また、大変まれですが、内視鏡治療の際に多量の電流が流れたり、深く切除されたりすることで大腸に穴が開いてしまう場合(穿孔)や、切除した部分から出血する場合があります(穿孔の頻度は約0.2%、出血の頻度は約0.4%)。これらの「偶発症」は、多くは治療の際に発生しますが、出血は治療後数日たってから起こることもあります。いずれもほとんどの場合は内視鏡による処置(クリップで穴をふさいだり、止血すること)が可能です。ただし、穿孔は手術が必要となる場合もあります。

Q8 大腸がんの予防法はありますか?

大腸がんを完全に防ぐ方法はありませんが、発生リスクを高めてしまう危険因子や、反対に発生リスクを下げる予防因子を知っておくことは大切です。

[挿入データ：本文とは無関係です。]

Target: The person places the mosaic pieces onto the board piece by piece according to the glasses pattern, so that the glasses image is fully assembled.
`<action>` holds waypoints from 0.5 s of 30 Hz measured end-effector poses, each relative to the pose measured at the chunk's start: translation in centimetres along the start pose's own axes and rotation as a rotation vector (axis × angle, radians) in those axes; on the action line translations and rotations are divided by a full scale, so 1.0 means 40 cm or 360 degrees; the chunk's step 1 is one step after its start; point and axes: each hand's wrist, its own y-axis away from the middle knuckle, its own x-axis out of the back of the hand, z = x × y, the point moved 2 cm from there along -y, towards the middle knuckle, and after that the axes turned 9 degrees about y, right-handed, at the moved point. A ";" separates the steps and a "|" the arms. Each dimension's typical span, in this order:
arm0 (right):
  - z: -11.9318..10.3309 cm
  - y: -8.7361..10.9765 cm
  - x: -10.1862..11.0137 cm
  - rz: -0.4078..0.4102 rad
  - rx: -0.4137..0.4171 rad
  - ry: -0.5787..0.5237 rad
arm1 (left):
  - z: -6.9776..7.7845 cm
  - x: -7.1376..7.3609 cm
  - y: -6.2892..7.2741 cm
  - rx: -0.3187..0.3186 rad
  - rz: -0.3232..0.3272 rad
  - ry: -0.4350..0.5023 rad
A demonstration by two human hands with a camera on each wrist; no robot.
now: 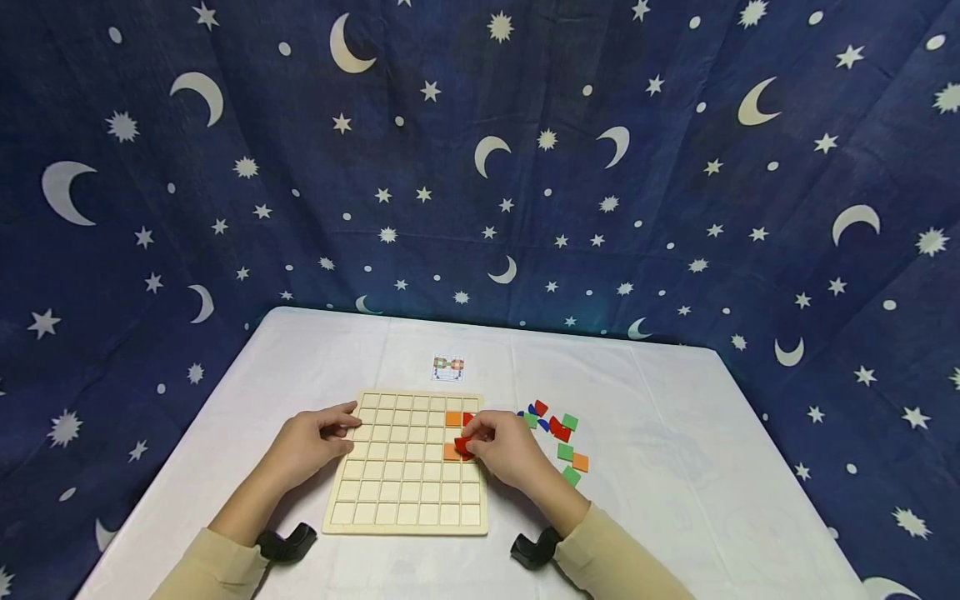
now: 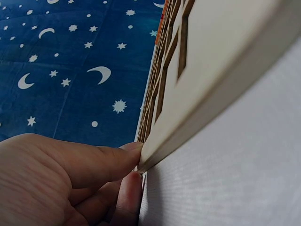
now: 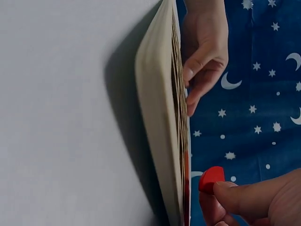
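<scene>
A pale wooden board [image 1: 386, 475] with a raised grid lies on the white table. My left hand [image 1: 306, 443] rests at its left edge; in the left wrist view the thumb [image 2: 110, 162] touches the rim and the other fingers bend below it. Above the board's right side, my right hand [image 1: 512, 450] pinches a red piece with a rounded edge [image 3: 211, 180] between thumb and fingertips. Orange squares [image 1: 453, 418] sit in grid cells nearby, and a red piece [image 1: 468, 418] next to the upper one is partly covered by my right hand.
Loose red, blue, green and orange pieces lie right of the board, among them a green square [image 1: 566, 452] and an orange square [image 1: 581, 462]. Behind the board is a small printed pattern card [image 1: 447, 367]. A dark blue curtain [image 1: 480, 208] with moons and stars hangs behind the table.
</scene>
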 end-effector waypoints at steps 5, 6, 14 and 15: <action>-0.025 -0.009 -0.027 -0.0010 0.0046 0.0019 | 0.002 0.001 -0.001 -0.0004 -0.0003 -0.0012; -0.029 -0.012 -0.032 -0.0015 0.0050 0.0014 | 0.002 0.002 -0.001 -0.0004 -0.0002 -0.0014; -0.063 -0.030 -0.066 -0.0031 0.0105 0.0048 | -0.001 0.001 -0.001 -0.0003 -0.0005 -0.0016; -0.066 -0.031 -0.069 -0.0031 0.0108 0.0065 | -0.001 0.001 -0.001 -0.0001 -0.0004 -0.0016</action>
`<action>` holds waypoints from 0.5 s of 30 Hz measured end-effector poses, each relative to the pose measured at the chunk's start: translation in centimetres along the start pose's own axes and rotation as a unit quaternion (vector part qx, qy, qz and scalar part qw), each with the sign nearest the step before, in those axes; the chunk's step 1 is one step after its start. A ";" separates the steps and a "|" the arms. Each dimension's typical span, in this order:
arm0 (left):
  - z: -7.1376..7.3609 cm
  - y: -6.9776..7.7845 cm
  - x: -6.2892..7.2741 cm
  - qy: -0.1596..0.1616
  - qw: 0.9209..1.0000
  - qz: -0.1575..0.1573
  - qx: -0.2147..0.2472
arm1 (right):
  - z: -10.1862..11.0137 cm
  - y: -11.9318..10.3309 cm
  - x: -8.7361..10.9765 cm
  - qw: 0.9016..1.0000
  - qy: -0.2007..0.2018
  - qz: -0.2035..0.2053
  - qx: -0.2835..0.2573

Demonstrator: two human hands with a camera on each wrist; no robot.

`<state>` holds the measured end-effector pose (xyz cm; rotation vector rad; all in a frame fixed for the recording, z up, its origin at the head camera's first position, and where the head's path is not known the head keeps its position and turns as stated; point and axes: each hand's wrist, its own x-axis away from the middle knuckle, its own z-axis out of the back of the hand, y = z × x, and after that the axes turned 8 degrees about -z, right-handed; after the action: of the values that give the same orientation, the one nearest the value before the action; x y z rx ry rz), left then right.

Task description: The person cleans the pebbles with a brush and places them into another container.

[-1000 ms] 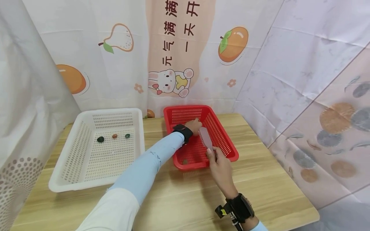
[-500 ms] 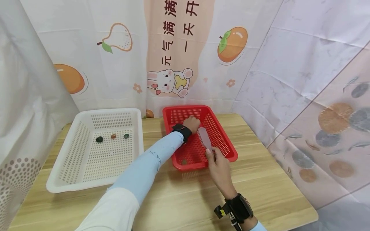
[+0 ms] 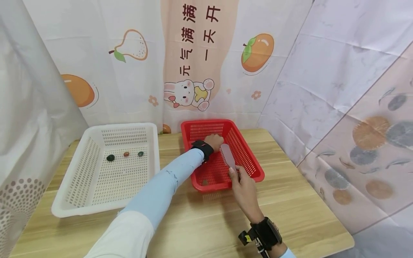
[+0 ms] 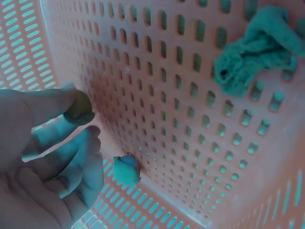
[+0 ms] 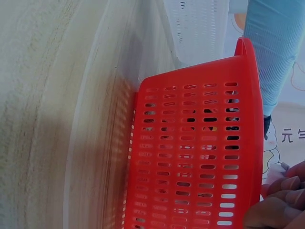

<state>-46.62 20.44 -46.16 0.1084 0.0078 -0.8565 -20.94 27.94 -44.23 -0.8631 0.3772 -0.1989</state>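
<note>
- Hold the small stone (image 4: 79, 106) inside the red basket (image 3: 259, 174), pinched in the fingers of the left hand (image 3: 215, 141); best turned slowly toward the brush (image 3: 227, 155).
- Grip the brush by its handle, fingers of the right hand (image 3: 246, 189) curled round it; stroke lightly, probably.
- Avoid nudging the second stone (image 4: 126, 170) or crumpled lump (image 4: 257, 52).
- Lift clear of the near rim; contact there with the right hand: impossible to tell.
- Favour the open counter (image 3: 290, 190) rightward; narrower gap toward the white basket (image 3: 57, 210).
</note>
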 end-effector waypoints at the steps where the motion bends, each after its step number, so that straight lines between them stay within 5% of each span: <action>1: 0.3 -0.1 0.1 0.004 1.000 0.001 0.005 | 0.0 -0.1 0.0 1.000 0.000 0.003 0.000; 8: 3.7 -0.9 0.0 0.055 0.995 -0.003 0.079 | 0.4 -0.6 0.0 1.000 0.000 0.007 0.001; 15: 7.7 -0.5 1.1 0.106 0.976 -0.009 0.192 | 0.2 -0.5 0.3 1.000 0.003 0.000 0.013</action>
<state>-46.55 18.54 -38.57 0.5639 0.0424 -0.8535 -20.53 27.66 -43.76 -0.8373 0.3797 -0.2057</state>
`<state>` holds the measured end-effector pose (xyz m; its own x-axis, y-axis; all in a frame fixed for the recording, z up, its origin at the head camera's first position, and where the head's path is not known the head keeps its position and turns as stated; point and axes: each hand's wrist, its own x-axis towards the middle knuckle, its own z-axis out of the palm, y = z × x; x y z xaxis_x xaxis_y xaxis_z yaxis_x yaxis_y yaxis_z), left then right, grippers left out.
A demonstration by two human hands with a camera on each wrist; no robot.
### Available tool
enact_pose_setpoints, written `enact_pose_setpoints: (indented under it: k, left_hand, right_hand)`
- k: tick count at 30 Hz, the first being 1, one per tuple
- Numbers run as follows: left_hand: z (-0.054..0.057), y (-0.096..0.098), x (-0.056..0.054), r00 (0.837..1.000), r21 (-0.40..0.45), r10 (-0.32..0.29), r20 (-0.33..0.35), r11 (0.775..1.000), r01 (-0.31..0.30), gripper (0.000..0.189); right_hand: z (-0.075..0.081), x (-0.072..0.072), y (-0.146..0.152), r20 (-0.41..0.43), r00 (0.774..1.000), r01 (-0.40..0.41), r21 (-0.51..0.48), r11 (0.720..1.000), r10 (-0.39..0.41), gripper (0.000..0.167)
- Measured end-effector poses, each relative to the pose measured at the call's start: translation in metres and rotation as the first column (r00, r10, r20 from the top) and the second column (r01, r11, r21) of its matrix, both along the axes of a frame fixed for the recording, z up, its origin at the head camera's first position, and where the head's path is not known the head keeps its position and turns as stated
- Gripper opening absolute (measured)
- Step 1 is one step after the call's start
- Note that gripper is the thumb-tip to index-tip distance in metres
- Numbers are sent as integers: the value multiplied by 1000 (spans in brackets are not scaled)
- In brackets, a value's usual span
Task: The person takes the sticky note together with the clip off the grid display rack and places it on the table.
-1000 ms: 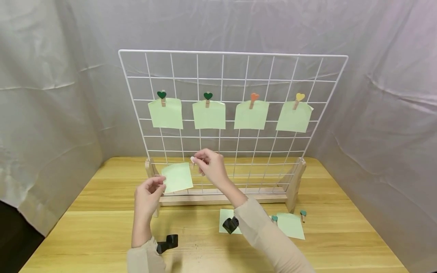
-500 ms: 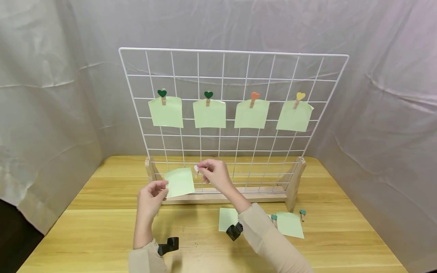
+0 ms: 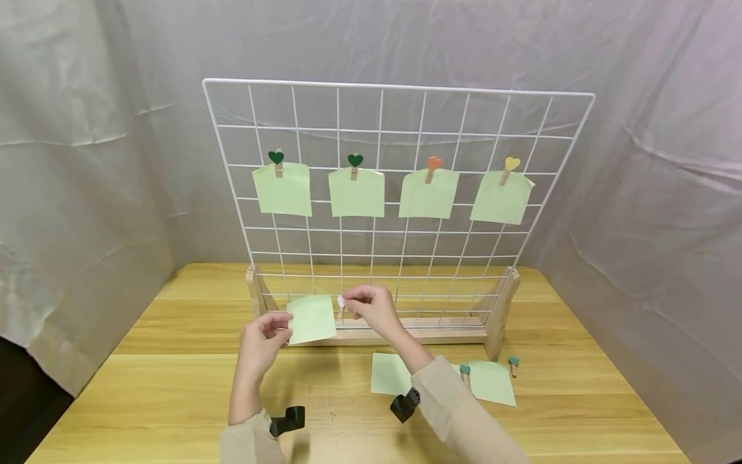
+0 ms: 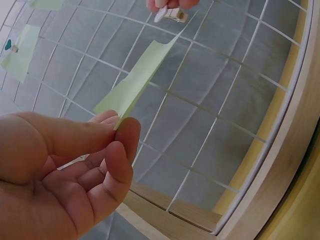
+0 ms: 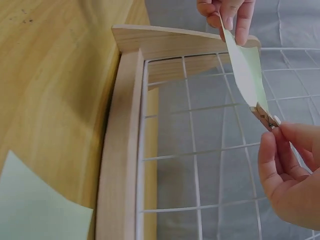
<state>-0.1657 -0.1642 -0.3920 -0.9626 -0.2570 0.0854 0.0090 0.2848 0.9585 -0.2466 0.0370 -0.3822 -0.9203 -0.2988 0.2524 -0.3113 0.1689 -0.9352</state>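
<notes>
My left hand (image 3: 259, 341) pinches a pale green paper note (image 3: 311, 319) by its left edge, thumb on one face and fingers on the other. The note is held low in front of the white wire grid (image 5: 196, 172). In my right hand (image 3: 375, 310) is a small wooden clothespin (image 5: 262, 116) with a white heart, pinched between thumb and fingers. The right wrist view shows the clothespin's tip right at the note's far edge. From the left wrist, the note (image 4: 137, 77) appears nearly edge-on, its far corner reaching toward the clothespin (image 4: 175, 15).
Several green notes (image 3: 356, 196) hang in a row on the grid from heart clothespins. A wooden base (image 3: 406, 336) supports the grid. On the table (image 3: 174, 386) lie green notes (image 3: 493, 383) and teal-heart clothespins (image 3: 513, 363). Grey cloth (image 3: 371, 38) surrounds the table.
Both hands have moved down and slightly right, carrying the note and the white-heart clothespin lower against the grid. The hanging notes keep their places on it.
</notes>
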Motion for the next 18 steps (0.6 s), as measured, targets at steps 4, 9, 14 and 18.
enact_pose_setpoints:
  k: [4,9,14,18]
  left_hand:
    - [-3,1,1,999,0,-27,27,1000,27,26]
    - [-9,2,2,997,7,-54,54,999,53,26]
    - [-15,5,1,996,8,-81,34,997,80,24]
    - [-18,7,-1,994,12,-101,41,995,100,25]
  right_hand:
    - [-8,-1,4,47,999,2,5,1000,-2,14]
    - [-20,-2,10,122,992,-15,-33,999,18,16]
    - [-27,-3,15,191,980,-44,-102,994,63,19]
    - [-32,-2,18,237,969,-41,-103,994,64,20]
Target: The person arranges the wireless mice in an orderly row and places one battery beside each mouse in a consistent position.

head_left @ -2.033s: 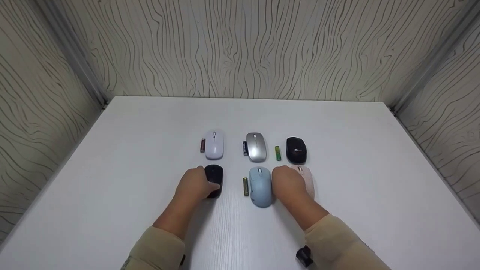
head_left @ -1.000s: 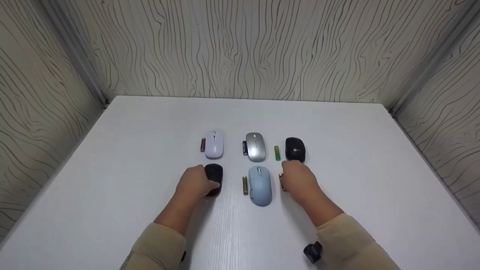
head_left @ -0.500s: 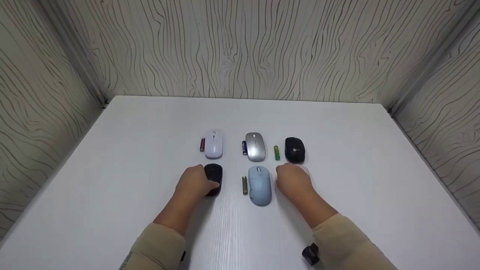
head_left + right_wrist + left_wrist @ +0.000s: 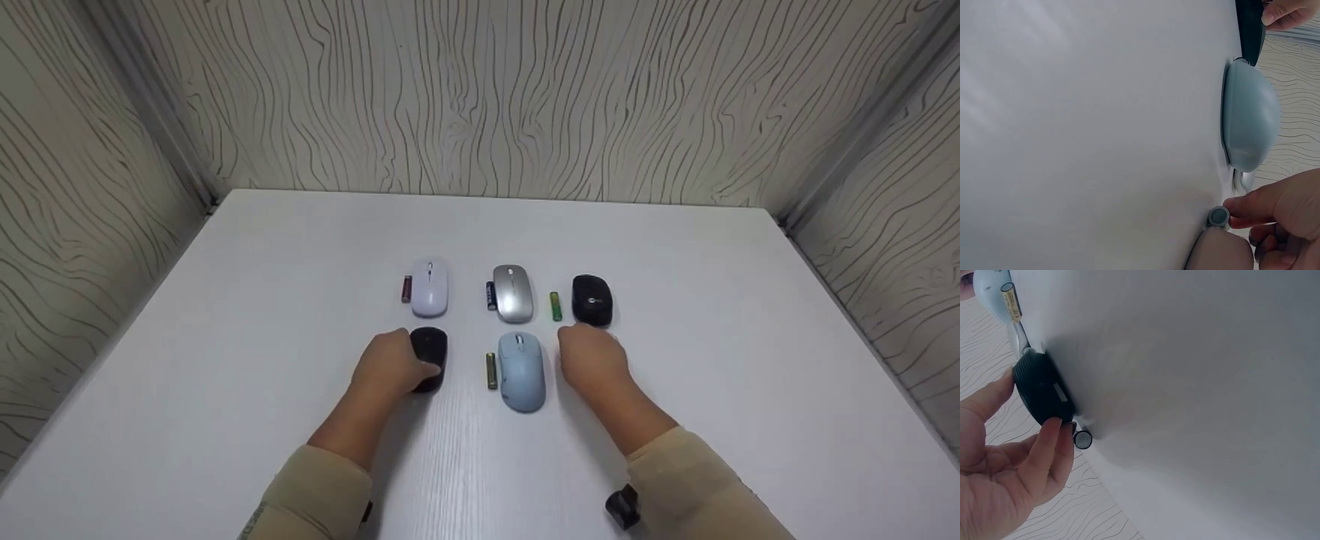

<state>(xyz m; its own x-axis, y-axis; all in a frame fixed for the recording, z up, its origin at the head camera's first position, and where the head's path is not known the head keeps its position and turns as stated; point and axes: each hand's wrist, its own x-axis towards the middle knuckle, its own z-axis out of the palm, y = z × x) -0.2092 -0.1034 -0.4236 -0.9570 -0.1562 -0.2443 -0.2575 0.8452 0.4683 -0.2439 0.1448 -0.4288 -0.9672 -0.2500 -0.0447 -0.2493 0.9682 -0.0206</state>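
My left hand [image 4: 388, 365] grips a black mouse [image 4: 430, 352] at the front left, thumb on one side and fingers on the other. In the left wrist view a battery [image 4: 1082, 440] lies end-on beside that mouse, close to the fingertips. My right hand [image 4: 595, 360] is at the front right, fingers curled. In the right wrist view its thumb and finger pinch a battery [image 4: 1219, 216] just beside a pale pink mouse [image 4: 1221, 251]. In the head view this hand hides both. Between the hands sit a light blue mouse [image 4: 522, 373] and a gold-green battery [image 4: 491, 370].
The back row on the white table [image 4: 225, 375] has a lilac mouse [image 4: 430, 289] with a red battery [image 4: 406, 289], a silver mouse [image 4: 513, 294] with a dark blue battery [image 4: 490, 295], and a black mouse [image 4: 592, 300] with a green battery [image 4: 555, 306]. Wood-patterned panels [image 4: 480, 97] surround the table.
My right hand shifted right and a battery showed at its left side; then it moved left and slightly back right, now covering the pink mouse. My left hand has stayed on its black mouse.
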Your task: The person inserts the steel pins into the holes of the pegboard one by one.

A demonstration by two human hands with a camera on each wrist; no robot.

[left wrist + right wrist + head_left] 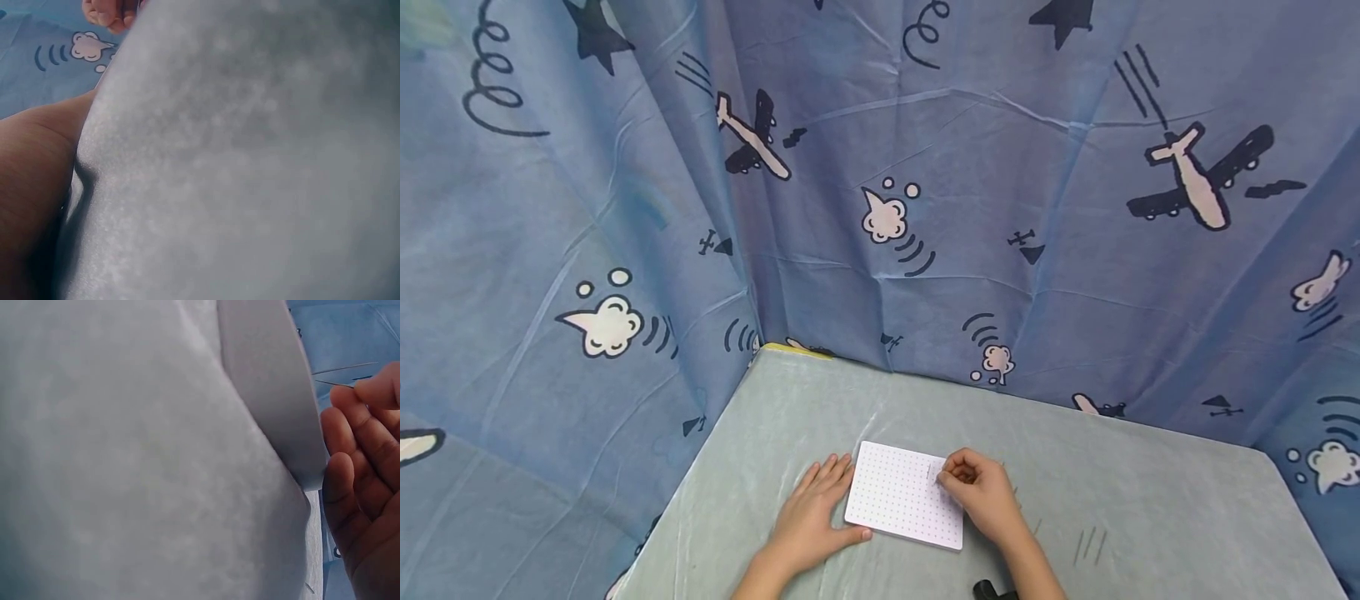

年齢(50歳以上)および大腸がんの家族歴があることは最大の危険因子です。こういった因子は自分ではどうすることもできませんが、食習慣や生活習慣も大腸がんの発生リスクに関わっていることがわかっており、これらはご自身で改善することができます(一次予防)。確実とされている危険因子は、赤身肉や高カロリーの摂取および肥満、過量のアルコール摂取、喫煙です。保存・加工肉のとり過ぎが危険だとする報告もあります。一方、予防因子については、適度な運動習慣に効果があることが確実視されています。食物繊維、野菜を食べる習慣を持つ方にリスクが低いこともわかっていますが、積極的に摂取することで発生率を下げる効果があるかどうかはまだ証明されていません。お薬では、アスピリンが大腸がんのリスクを下げること、非ステロイド性抗炎症薬が良性腫瘍(腺腫)の発生を抑える効果があることがわかっていますが、長期間服用することで胃腸傷害のリスクが高くなることや費用対効果についても考える必要があるでしょう。
良性腫瘍(腺腫)がすべてがんになるわけではありませんが、良性腫瘍(腺腫)を切除することで大腸がんによる死亡率を下げることが証明されています(二次予防)。